_Task directions:_ Without altering a single word, repeat the records that follow.

_Information supplied:_
################
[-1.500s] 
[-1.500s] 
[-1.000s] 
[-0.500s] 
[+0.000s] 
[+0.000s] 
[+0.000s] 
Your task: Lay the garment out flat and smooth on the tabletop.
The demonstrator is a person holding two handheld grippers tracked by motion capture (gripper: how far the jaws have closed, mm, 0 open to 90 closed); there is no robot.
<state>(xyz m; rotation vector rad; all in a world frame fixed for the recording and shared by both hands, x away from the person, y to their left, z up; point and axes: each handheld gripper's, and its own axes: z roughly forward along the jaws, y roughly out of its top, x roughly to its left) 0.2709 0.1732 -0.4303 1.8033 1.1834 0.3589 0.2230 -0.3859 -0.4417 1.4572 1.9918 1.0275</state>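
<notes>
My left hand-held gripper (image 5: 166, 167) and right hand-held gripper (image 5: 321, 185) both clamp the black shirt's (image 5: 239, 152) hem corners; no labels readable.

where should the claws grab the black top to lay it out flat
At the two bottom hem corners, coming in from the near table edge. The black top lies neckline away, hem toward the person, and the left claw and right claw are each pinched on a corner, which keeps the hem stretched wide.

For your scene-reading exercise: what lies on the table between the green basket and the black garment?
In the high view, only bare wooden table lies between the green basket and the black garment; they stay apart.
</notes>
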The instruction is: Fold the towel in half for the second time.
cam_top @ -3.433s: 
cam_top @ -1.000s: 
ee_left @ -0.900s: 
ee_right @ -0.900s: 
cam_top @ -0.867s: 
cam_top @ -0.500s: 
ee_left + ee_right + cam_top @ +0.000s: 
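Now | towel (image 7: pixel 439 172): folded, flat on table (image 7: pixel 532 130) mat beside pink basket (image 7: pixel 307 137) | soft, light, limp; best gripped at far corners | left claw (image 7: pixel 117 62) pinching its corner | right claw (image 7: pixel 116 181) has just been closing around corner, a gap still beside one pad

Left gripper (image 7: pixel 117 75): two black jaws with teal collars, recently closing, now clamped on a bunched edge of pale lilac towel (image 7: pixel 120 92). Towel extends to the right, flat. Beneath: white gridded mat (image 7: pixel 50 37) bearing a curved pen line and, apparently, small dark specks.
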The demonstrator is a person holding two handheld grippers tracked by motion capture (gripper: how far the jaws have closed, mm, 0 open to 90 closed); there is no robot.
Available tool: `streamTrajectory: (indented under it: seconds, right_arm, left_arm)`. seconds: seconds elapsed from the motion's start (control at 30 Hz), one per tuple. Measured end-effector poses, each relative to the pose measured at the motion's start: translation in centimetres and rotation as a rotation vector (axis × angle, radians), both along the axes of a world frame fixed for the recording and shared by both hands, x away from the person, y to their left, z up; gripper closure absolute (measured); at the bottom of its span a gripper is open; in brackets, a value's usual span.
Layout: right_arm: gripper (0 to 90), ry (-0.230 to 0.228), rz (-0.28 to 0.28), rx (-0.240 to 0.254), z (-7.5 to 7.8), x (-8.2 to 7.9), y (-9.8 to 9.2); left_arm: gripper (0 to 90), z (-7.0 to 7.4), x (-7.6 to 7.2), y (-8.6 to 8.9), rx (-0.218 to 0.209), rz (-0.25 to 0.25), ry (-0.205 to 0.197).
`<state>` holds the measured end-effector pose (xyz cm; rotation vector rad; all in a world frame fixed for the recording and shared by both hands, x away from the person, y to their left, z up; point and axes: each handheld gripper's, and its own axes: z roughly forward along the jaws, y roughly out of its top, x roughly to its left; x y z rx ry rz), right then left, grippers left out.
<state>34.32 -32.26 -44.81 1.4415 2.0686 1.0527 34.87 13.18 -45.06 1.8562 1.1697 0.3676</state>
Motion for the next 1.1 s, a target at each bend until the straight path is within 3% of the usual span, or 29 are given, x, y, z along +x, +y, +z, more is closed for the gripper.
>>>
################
_Exercise result:_
[-1.500s] 
[-1.500s] 
[-1.000s] 
[-0.500s] 
[+0.000s] 
[+0.000s] 
[+0.000s] 
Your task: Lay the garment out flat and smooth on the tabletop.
The demonstrator is a person holding two handheld grippers tracked by motion capture (gripper: how far the jaws have closed, mm, 0 open to 90 closed); there is no robot.
<state>(xyz m; rotation vector rad; all in a world frame fixed for the recording and shared by both hands, x away from the person, y to their left, z up; point and axes: each handheld gripper's, and its own axes: z roughly forward along the jaws, y roughly out of its top, x roughly to its left) 0.2709 0.1732 -0.4303 1.8033 1.1834 0.3589 0.2230 -0.3859 -0.4417 1.4572 1.9918 1.0275</state>
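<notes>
My left hand-held gripper (image 5: 166, 167) and right hand-held gripper (image 5: 321, 185) both clamp the black shirt's (image 5: 239, 152) hem corners; no labels readable.

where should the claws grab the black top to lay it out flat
At the two bottom hem corners, coming in from the near table edge. The black top lies neckline away, hem toward the person, and the left claw and right claw are each pinched on a corner, which keeps the hem stretched wide.

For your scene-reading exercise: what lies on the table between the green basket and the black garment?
In the high view, only bare wooden table lies between the green basket and the black garment; they stay apart.
</notes>
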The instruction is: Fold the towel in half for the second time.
cam_top @ -3.433s: 
cam_top @ -1.000s: 
ee_left @ -0.900s: 
ee_right @ -0.900s: 
cam_top @ -0.867s: 
cam_top @ -0.500s: 
ee_left + ee_right + cam_top @ +0.000s: 
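Now | towel (image 7: pixel 439 172): folded, flat on table (image 7: pixel 532 130) mat beside pink basket (image 7: pixel 307 137) | soft, light, limp; best gripped at far corners | left claw (image 7: pixel 117 62) pinching its corner | right claw (image 7: pixel 116 181) has just been closing around corner, a gap still beside one pad

Left gripper (image 7: pixel 117 75): two black jaws with teal collars, recently closing, now clamped on a bunched edge of pale lilac towel (image 7: pixel 120 92). Towel extends to the right, flat. Beneath: white gridded mat (image 7: pixel 50 37) bearing a curved pen line and, apparently, small dark specks.
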The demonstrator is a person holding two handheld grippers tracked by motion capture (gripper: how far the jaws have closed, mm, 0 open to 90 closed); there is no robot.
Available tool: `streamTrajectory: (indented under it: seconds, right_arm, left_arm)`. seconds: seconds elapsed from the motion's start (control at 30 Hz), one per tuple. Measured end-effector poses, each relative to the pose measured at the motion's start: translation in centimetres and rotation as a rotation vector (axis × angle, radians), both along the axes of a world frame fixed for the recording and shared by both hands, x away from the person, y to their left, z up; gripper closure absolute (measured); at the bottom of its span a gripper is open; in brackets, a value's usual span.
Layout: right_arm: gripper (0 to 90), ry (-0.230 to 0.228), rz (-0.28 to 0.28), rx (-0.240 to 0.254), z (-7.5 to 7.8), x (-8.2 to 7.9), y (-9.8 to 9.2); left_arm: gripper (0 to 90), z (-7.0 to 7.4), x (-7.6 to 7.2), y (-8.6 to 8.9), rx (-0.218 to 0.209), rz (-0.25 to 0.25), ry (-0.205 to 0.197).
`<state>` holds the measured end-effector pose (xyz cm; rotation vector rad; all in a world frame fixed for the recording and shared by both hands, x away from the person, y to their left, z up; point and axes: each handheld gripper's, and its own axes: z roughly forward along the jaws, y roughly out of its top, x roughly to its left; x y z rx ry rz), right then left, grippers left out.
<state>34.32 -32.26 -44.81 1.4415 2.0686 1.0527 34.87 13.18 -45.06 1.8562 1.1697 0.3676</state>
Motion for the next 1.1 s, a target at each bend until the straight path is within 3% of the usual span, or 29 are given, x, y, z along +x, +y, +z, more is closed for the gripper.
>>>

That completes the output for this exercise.